## Activity:
Look through the records below for the line holding "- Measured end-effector". Write it out exactly, with each following line through the line holding "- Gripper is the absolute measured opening".

[Items listed in a dataset]
Segment Open
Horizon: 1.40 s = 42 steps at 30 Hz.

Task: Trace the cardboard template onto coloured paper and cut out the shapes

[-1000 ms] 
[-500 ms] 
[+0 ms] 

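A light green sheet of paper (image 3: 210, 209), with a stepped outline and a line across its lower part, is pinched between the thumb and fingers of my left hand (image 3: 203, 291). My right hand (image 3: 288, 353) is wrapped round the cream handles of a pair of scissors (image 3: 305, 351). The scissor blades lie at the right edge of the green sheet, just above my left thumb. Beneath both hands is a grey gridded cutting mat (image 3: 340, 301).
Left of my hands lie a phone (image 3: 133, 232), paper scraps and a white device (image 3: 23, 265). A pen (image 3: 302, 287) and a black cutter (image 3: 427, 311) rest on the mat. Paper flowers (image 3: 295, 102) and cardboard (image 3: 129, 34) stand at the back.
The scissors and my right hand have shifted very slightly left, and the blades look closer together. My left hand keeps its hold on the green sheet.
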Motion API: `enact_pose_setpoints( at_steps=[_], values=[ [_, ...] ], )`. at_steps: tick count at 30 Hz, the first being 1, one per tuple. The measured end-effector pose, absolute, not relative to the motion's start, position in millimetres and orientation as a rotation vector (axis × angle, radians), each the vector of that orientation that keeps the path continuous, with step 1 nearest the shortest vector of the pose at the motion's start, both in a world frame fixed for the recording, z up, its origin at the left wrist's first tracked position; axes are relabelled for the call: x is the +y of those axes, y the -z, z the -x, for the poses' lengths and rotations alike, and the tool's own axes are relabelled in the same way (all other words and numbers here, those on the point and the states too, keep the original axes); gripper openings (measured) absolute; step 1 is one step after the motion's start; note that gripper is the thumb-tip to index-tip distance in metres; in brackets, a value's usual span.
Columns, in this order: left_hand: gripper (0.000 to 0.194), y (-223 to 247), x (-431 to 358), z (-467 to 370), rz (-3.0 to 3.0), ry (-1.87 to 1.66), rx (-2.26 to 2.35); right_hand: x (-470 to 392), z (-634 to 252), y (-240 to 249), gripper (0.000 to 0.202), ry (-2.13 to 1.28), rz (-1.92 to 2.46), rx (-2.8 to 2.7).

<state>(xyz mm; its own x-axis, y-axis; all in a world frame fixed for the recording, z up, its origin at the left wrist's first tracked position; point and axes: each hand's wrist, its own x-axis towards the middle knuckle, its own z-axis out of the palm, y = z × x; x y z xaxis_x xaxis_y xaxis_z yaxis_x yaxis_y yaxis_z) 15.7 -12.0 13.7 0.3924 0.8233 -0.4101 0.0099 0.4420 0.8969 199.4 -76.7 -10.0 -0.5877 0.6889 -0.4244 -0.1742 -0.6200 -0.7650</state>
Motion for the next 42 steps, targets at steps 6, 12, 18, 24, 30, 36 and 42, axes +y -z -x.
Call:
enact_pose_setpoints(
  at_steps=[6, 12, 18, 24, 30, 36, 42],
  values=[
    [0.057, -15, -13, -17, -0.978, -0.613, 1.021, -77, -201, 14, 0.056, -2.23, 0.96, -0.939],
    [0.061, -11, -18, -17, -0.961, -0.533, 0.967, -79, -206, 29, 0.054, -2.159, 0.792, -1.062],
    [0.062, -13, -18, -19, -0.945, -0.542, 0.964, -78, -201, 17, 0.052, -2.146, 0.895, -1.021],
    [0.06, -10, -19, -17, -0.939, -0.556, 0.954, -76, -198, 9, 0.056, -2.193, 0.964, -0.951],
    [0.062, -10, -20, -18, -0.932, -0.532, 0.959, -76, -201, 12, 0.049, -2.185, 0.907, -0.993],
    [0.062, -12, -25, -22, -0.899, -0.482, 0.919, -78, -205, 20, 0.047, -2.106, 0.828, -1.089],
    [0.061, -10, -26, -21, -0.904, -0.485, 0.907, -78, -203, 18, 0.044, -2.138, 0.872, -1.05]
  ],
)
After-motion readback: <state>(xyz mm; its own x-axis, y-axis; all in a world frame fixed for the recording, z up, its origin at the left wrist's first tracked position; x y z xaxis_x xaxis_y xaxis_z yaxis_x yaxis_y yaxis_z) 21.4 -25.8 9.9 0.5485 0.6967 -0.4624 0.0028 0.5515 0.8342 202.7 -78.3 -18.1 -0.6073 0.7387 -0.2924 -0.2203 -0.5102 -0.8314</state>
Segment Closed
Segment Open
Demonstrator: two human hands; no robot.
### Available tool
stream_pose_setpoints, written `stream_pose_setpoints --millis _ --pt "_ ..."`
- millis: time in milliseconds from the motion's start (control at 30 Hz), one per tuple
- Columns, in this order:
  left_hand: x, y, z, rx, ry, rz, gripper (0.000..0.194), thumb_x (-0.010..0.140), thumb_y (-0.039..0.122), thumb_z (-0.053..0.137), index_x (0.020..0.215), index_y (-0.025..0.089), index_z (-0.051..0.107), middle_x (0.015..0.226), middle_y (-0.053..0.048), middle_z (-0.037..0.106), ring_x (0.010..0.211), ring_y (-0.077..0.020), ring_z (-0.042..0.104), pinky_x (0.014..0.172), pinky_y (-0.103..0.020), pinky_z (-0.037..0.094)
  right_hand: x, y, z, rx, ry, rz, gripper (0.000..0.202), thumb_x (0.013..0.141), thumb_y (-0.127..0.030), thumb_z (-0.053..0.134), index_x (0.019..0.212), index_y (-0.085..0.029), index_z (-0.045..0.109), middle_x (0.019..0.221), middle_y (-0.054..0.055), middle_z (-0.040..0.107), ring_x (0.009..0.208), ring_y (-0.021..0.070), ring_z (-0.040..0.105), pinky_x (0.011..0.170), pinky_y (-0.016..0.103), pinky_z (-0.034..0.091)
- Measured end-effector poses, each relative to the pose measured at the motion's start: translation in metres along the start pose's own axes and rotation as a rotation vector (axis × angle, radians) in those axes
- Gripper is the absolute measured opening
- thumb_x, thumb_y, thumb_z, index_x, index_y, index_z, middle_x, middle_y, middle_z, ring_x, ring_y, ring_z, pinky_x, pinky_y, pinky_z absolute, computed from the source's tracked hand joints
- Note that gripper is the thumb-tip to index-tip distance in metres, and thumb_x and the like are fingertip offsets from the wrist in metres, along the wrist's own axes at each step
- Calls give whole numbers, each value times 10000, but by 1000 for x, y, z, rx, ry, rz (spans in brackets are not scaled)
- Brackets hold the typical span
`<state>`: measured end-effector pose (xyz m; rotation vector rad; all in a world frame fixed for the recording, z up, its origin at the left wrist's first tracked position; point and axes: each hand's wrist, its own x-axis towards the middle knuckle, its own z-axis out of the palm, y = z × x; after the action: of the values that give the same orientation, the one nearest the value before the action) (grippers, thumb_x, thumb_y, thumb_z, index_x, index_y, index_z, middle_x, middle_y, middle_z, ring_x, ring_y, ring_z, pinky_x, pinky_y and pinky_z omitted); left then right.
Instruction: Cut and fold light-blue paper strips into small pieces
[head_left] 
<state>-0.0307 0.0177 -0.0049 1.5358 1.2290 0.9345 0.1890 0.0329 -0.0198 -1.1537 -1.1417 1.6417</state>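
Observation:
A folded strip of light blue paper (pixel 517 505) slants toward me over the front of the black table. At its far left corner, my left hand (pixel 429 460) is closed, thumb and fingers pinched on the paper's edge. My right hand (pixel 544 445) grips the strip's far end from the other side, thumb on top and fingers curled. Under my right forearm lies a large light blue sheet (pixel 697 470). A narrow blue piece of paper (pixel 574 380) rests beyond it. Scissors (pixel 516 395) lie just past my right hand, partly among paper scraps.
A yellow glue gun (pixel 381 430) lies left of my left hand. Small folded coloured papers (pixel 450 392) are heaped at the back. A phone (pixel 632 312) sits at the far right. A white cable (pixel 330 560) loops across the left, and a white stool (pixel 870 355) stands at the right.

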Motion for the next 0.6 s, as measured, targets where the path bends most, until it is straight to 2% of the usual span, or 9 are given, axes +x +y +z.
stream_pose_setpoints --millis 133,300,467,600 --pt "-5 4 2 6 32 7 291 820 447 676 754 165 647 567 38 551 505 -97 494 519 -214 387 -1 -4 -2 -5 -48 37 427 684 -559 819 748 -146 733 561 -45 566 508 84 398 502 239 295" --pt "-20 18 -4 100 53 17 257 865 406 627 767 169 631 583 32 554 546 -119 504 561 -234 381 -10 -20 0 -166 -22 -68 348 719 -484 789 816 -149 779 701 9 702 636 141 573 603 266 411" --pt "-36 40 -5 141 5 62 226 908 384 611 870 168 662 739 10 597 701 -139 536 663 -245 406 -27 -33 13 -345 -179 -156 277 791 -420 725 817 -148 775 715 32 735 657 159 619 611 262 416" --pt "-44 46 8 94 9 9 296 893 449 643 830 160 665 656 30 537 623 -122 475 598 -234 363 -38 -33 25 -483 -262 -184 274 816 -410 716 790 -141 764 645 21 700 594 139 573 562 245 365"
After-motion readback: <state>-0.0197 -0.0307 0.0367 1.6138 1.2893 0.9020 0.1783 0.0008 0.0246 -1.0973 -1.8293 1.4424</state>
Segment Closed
## Response:
- Measured end-effector poses, each relative to the pose measured at the motion's start: translation in metres along the start pose's own axes and rotation as a rotation vector (axis × angle, radians) in those axes
- Gripper is the absolute measured opening

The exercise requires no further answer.